The Employment Tribunal (ET) ruled that the rate set out in the contract was what should be used as this was part of a ‘relevant agreement’ for the purposes of the WTR – see below.
C appealed, and the Employment Appeal Tribunal ruled in its favour.
Law
The relevant law on holidays and pay is derived from the following:
The EU Working Time Directive (WTD) provides at Article 7 for annual leave of at least four weeks and that it cannot be replaced by an allowance in lieu, except where employment is terminated.
Under the WTR, Regulation 13 and 13A set out entitlement to annual leave and the period of additional annual leave (provided by the UK) as 4 weeks and 1.6 weeks respectively.

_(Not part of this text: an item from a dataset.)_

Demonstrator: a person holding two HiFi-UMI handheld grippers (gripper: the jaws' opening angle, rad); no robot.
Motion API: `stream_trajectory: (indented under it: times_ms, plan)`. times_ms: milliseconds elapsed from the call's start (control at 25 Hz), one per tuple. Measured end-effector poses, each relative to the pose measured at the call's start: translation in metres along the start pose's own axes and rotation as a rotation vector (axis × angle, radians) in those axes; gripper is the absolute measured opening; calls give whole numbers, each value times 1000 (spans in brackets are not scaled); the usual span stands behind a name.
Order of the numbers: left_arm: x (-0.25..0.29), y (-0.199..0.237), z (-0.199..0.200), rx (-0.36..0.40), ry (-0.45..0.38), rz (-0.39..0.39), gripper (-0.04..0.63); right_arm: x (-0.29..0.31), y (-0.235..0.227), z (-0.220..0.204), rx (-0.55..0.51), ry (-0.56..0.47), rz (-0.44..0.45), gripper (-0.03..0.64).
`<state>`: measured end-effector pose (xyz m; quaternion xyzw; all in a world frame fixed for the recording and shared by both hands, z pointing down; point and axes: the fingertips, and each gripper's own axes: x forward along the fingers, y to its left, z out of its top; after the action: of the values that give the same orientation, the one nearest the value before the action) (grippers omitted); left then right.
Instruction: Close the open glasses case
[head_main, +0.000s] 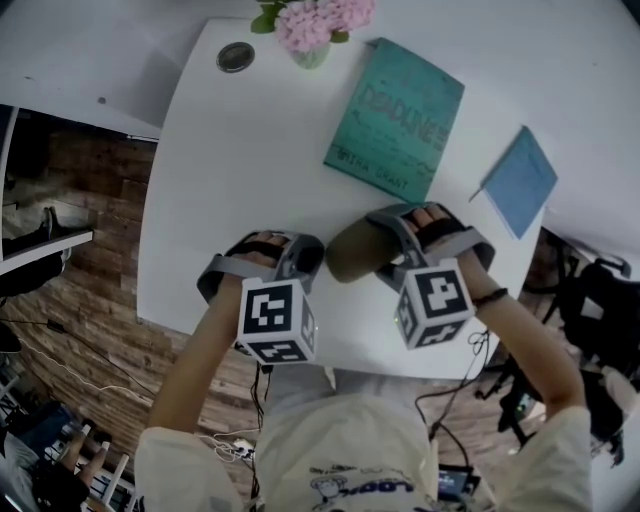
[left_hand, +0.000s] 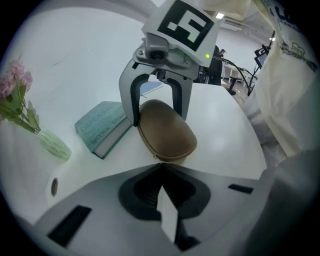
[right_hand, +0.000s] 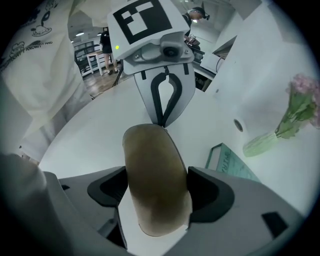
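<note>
My left gripper (left_hand: 160, 167) has its jaws pressed together on nothing, their tips right at the near end of the tan, oval, hard-shell glasses case (left_hand: 165, 131). The case lies just ahead of them on the white table (left_hand: 225, 135), its lid looking shut. My right gripper (right_hand: 156, 192) straddles the case's other end, jaws spread wide, one on either side.

the glasses case (head_main: 352, 252) is a smooth tan-brown oval shell, rounded on top. its lid sits down on the base, with only a thin seam showing round the rim, so it looks shut. it lies flat on the white surface (head_main: 230, 180), near the front edge, about midway along it.
</note>
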<state>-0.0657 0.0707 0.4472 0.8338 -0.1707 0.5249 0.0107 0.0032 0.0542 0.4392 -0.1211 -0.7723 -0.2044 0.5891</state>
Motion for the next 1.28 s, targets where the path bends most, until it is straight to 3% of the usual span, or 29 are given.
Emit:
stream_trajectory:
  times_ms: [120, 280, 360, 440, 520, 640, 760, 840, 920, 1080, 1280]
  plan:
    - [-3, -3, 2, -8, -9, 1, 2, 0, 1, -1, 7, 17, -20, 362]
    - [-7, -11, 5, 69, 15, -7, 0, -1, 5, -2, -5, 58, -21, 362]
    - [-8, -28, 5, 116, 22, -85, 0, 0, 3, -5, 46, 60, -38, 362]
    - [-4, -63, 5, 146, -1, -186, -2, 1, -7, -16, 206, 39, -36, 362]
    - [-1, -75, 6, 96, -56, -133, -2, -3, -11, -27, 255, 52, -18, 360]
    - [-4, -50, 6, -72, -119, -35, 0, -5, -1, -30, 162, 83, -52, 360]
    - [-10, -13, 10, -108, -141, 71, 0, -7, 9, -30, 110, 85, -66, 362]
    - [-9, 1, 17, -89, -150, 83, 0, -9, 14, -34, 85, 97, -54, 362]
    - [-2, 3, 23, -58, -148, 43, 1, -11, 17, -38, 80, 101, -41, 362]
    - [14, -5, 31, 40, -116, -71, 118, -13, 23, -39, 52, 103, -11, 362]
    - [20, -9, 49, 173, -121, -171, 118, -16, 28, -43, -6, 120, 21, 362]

WTR, Regulation 14(3) provides payment shall be:
(a) such sum as may be provided for the purposes of this regulation in a relevant agreement, or
(b) where there are no provisions of a relevant agreement which apply, a sum equal to the amount that would be due to the worker under regulation 16 in respect of a period of leave determined according to the formula
(A × B) – C
where
(A) is the period of leave to which the worker is entitled under regulation 13 and regulation 13A;
(B) is the proportion of the worker’s leave year which expired before the termination date, and
(C) is the period of leave taken by the worker between the start of the leave year and the termination date.

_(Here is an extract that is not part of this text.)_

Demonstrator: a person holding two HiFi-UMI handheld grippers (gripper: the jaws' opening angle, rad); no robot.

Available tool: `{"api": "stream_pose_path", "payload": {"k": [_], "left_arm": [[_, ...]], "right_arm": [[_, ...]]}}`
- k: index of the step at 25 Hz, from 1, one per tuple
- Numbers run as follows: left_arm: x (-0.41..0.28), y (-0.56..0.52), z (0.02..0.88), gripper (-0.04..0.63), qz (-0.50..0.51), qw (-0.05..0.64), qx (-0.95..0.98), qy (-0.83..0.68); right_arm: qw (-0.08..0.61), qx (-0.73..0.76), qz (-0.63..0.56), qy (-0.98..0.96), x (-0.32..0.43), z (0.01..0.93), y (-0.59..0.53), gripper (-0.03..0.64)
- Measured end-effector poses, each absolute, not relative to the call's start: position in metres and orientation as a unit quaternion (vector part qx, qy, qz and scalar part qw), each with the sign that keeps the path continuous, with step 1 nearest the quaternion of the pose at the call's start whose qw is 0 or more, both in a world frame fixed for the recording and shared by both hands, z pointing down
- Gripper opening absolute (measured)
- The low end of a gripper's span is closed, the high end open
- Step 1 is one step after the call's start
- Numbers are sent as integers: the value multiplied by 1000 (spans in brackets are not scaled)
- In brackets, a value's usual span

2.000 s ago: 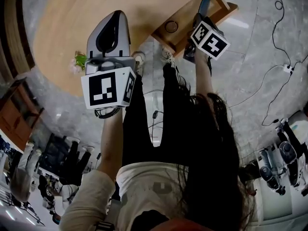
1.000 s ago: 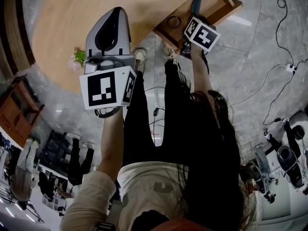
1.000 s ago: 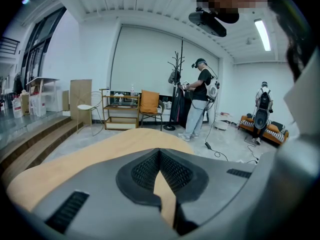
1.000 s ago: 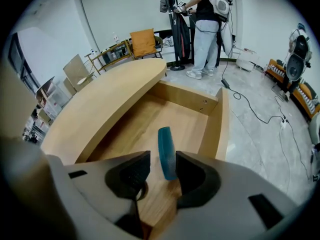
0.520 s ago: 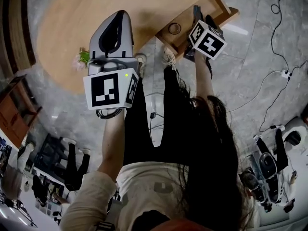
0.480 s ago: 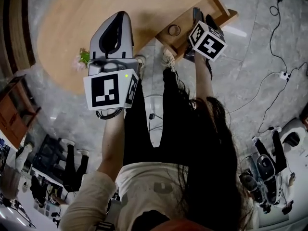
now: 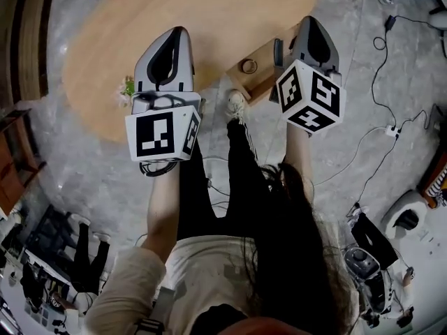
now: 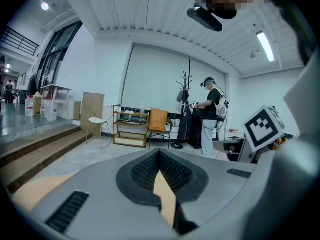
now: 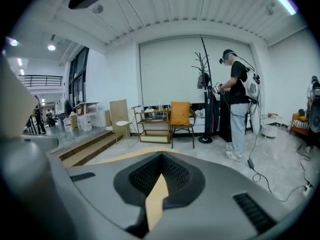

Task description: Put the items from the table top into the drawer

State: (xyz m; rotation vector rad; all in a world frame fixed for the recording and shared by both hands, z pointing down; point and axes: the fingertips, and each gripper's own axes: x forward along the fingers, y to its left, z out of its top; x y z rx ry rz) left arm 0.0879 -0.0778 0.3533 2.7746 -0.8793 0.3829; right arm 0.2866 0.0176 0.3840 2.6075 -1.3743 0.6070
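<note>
The round wooden table [image 7: 209, 12] lies below and ahead of the person, who stands at its near edge. The drawer [image 7: 262, 82] is pulled out from under that edge, on the table's right part. A ring-shaped roll [image 7: 248, 66] lies inside the drawer, towards its left end. A small sprig of green and pink flowers [image 7: 126, 88] sits on the table top near the near edge, well apart from the drawer.

The left gripper [image 7: 179, 32] is held up over the table's near part, just right of the flowers as the head view shows it, its marker cube [image 7: 162, 132] facing the camera. In the left gripper view its jaws [image 8: 160, 154] are pressed together with nothing between them.

The right gripper [image 7: 309, 21] is raised beyond the table's right edge, above the drawer's right end. Its jaws have just been closing, and in the right gripper view they meet tip to tip [image 9: 161, 156] and pinch nothing.

Both grippers point out across the room past the table. There a person wearing a headset [image 9: 239, 104] stands beside a coat rack [image 9: 202, 74], with an orange chair [image 9: 180, 115] and a low shelf [image 9: 152, 119] against the wall. Cables [image 7: 363, 145] trail over the marble floor to the right of the table.
</note>
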Motion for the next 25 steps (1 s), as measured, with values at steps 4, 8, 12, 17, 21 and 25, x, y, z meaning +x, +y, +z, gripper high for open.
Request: {"api": "stream_pose_path", "payload": {"k": [4, 8, 12, 17, 21, 25], "left_arm": [[74, -86, 340, 6, 120, 97, 939, -309], [58, -91, 335, 6, 110, 97, 935, -323], [38, -94, 344, 6, 110, 101, 926, -347], [-31, -103, 368, 6, 120, 115, 898, -408], [-101, -108, 392, 6, 136, 129, 866, -465], [-161, -109, 407, 6, 146, 138, 841, -503]], "right_arm": [[55, 859, 168, -481, 266, 345, 9, 5], [54, 851, 159, -498, 251, 336, -1, 5], [53, 829, 167, -531, 230, 346, -15, 5], [51, 750, 188, -632, 146, 372, -59, 5], [78, 665, 207, -714, 55, 404, -92, 153], [117, 578, 226, -776, -34, 442, -108, 244]]}}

WTR, Regulation 16, sets out “A worker is entitled to be paid in respect of any period of annual leave to which he is entitled under regulation 13 and regulation 13A, at the rate of a week’s pay in respect of each week of leave.”
WTR, Regulation 2, sets out that a relevant agreement “in relation to a worker, means a workforce agreement which applies to him, any provision of a collective agreement which forms part of a contract between him and his employer, or any other agreement in writing which is legally enforceable as between the worker and his employer”.
Decision
The EAT overturned the ET’s decision, ruling that a ‘relevant agreement’ under WTR Regulation 14(3) cannot result in payment of holiday pay on termination of employment that is lower than that which is calculated using the WTR method of calculation and as such C was found to be due the higher amount of holiday pay, and had suffered an unlawful deduction of wages.

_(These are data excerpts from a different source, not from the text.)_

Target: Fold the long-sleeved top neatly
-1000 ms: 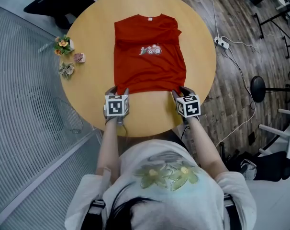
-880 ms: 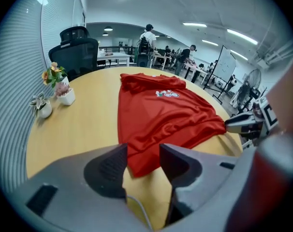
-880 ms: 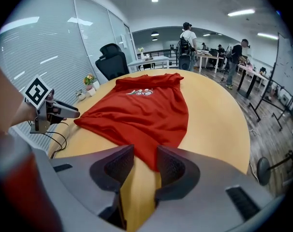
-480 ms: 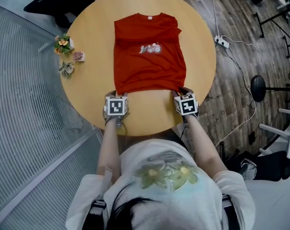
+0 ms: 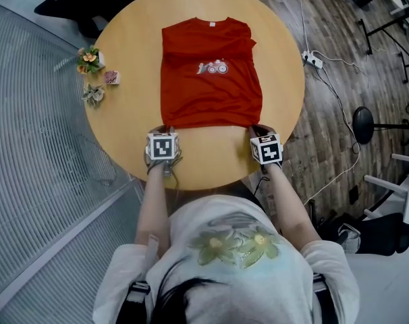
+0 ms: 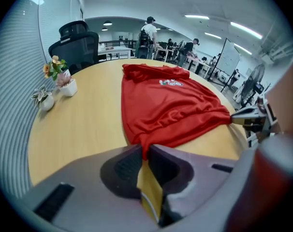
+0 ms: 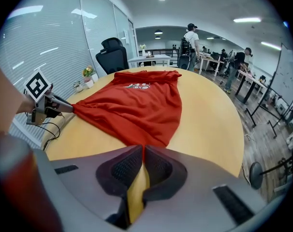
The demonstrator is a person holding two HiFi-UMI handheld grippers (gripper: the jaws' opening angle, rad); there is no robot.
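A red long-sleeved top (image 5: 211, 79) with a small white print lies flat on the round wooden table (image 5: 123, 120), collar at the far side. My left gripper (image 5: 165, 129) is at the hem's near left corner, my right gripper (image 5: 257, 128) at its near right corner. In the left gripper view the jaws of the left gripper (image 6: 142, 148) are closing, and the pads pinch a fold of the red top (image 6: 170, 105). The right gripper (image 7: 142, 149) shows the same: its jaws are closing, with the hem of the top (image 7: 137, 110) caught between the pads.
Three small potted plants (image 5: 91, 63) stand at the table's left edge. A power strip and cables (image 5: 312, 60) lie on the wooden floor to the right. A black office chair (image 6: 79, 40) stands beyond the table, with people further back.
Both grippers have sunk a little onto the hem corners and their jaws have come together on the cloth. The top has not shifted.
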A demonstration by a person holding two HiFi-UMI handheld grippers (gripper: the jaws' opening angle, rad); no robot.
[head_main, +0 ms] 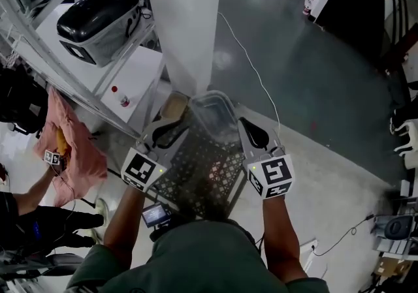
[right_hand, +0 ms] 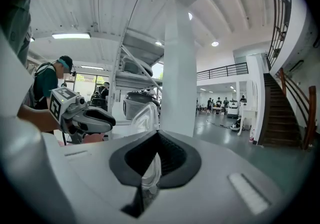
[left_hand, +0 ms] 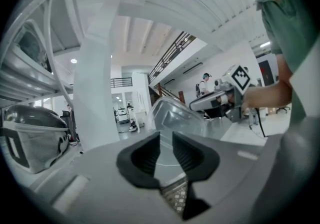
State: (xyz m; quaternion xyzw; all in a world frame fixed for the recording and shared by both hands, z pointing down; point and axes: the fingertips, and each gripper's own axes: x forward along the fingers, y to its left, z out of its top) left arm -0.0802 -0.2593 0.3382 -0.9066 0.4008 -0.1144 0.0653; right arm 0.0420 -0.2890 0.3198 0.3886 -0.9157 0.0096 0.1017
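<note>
Running lengthwise away from the person, the clear tub (head_main: 212,112) is pinched by the left tool (left_hand: 166,140) and the right tool (right_hand: 156,143) (only the head view shows the black crate (head_main: 202,171) beneath).

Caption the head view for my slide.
The left gripper and right gripper hold a clear container over a black crate beside a pillar.

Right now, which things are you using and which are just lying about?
In use: clear box, gripped by left gripper and right gripper, over the black crate.
Lying about: pink cloth, white cable, black-lidded appliance on the shelf.
</note>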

The EAT set out the correct calculation that would comply with the WTR, pointing out that the starting point is a normal working week, based on what the employee gets paid in a normal working week, as follows:
- Divide the annual pay figure by 52.
- Establish the proportion of the leave year that has elapsed (less any leave taken).
- Multiply the result in step 1 by the result in step 2.
It highlighted the purpose of Regulation 14 WTR is to supplement Regulation 13, to promote the right to take the leave and be paid in full for it.
Comment
Katherine Irvine, Associate in our Employment team comments:
“Calculating annual leave can be a complicated matter and as such employers are best advised to carefully check their calculations to ensure the result does not fall foul of the law. It is of interest perhaps that despite the duration of litigation and cost to all involved, the sum CCWYP was ordered to pay to C was £53.90.
“Employers will need to ensure that a ‘relevant agreement’ (such as their contract) which is in place does not provide a result that means the employee gets less, either leave entitlement or pay, than they would under the WTR.
“The EAT’s straightforward explanation as to how to approach the calculations (above) should hopefully help remove some of the perceived complexity around this and avoid expensive, lengthy litigation.”